Patients' own blood was stressed to induced cell death, and then the mixture of apoptotic cells was injected intramuscularly into the same patient.
Macrophages that phagocytose apoptotic cells downregulate proinflammatory cytokines and upregulate anti-inflammatory cytokines.
Stem cells were taken up by resident cardiac macrophages which would exert cardioprotective effects.
Intramyocardial injection of expanded bone marrow–derived mesenchymal stem cells with macrophages activated ex vivo.
Bone marrow mononuclear cells express the anti-inflammatory cytokine IL-10 to exert protective role by limiting T-cell recruitment.
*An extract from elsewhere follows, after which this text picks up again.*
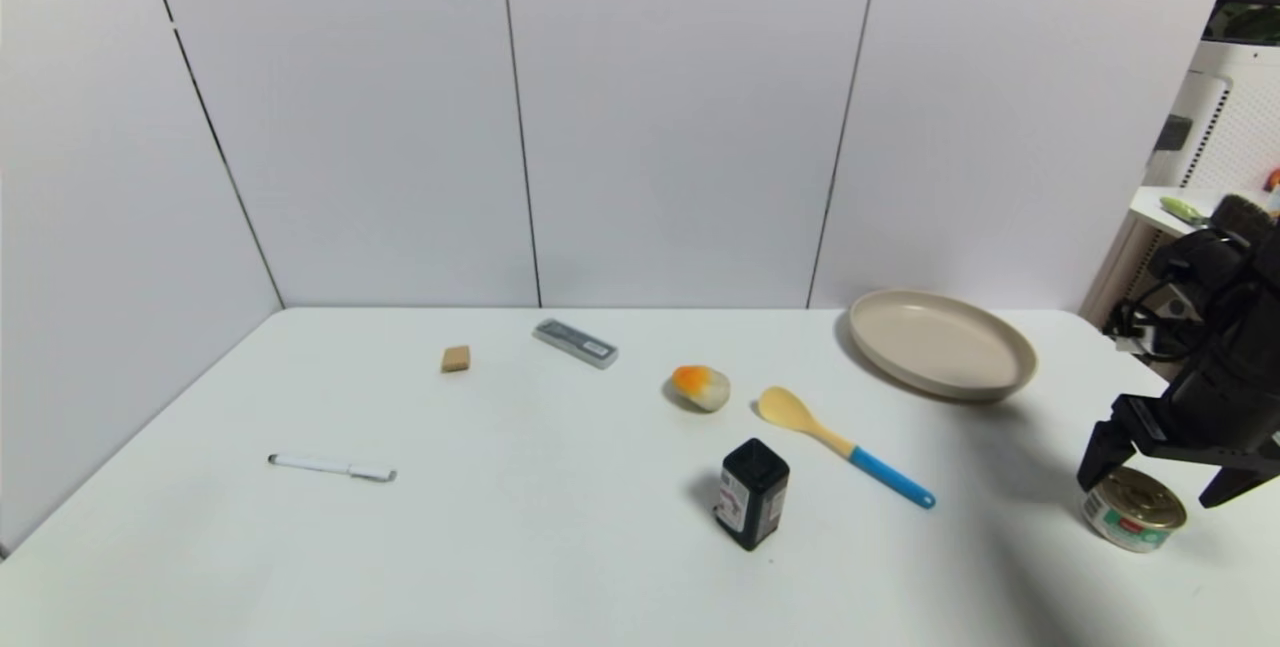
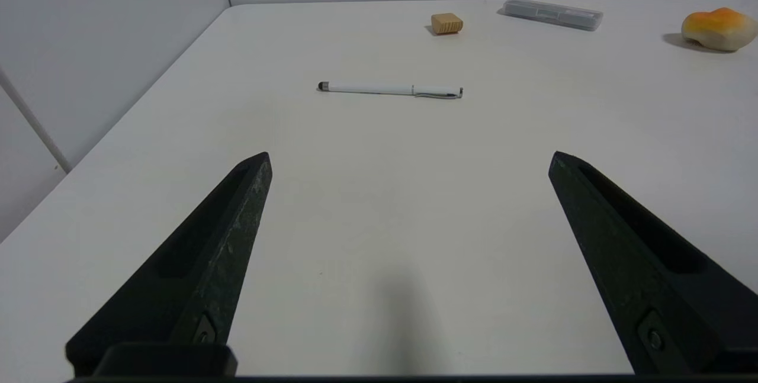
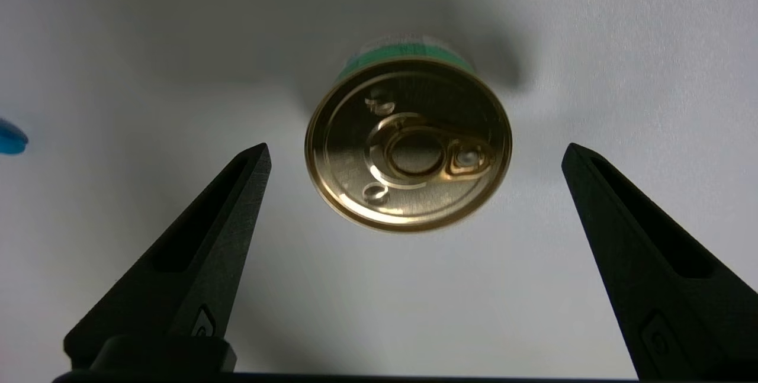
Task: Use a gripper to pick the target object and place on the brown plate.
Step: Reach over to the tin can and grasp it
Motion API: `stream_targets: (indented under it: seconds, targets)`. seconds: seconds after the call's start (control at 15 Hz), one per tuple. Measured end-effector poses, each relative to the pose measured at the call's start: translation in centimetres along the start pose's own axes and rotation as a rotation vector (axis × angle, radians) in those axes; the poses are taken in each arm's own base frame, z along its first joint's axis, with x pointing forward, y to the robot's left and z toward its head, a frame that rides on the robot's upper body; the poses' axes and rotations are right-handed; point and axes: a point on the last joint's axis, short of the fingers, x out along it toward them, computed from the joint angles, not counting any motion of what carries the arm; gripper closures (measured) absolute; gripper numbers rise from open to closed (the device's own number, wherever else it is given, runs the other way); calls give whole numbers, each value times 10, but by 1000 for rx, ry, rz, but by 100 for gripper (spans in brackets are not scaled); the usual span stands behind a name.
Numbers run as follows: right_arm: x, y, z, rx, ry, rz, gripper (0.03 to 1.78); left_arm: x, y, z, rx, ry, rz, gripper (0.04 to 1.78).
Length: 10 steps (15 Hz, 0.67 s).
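R gripper [image 1: 1160,480] hangs just over the can [image 1: 1135,509] at table's near right, fingers spread wide, not touching it; arm partly cut off by frame edge. Can's label mostly hidden from wrist cam. Plate [image 1: 941,344] further back. L gripper [image 2: 408,158] open above bare table, unseen from head cam.

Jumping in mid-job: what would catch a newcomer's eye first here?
The right gripper hangs directly over the tin can near the table's right front edge, jaws wide open on either side of its gold pull-tab lid. Behind it to the left, the brown plate sits bare. The left gripper waits open above bare table.
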Motion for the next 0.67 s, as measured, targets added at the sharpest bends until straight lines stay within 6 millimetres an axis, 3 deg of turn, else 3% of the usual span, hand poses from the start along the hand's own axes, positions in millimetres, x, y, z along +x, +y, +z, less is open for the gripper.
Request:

IL-1R, interleukin-1 receptor; CAD, coronary artery disease; TNF-α, tumor necrosis factor-α; IL-6, interleukin-6; IL-1β, interleukin-1β; MI, myocardial infarction; hsCRP, high-sensitivity C-reactive protein; UA, unstable angina; SCAD, stable coronary artery disease; ACS, acute coronary syndrome; NSTEMI, non-ST segment elevation myocardial infarction; PCI, percutaneous coronary intervention; hsTnT, high-sensitivity troponin T; HHF, hospitalization for heart failure; HF, heart failure; NYHA, New York Heart Association; IL-10, interleukin-10; HLA, human leukocyte antigen; LVEF, left ventricular ejection fraction; LVV, left ventricular volume; LVDd, left ventricular diastolic dimension.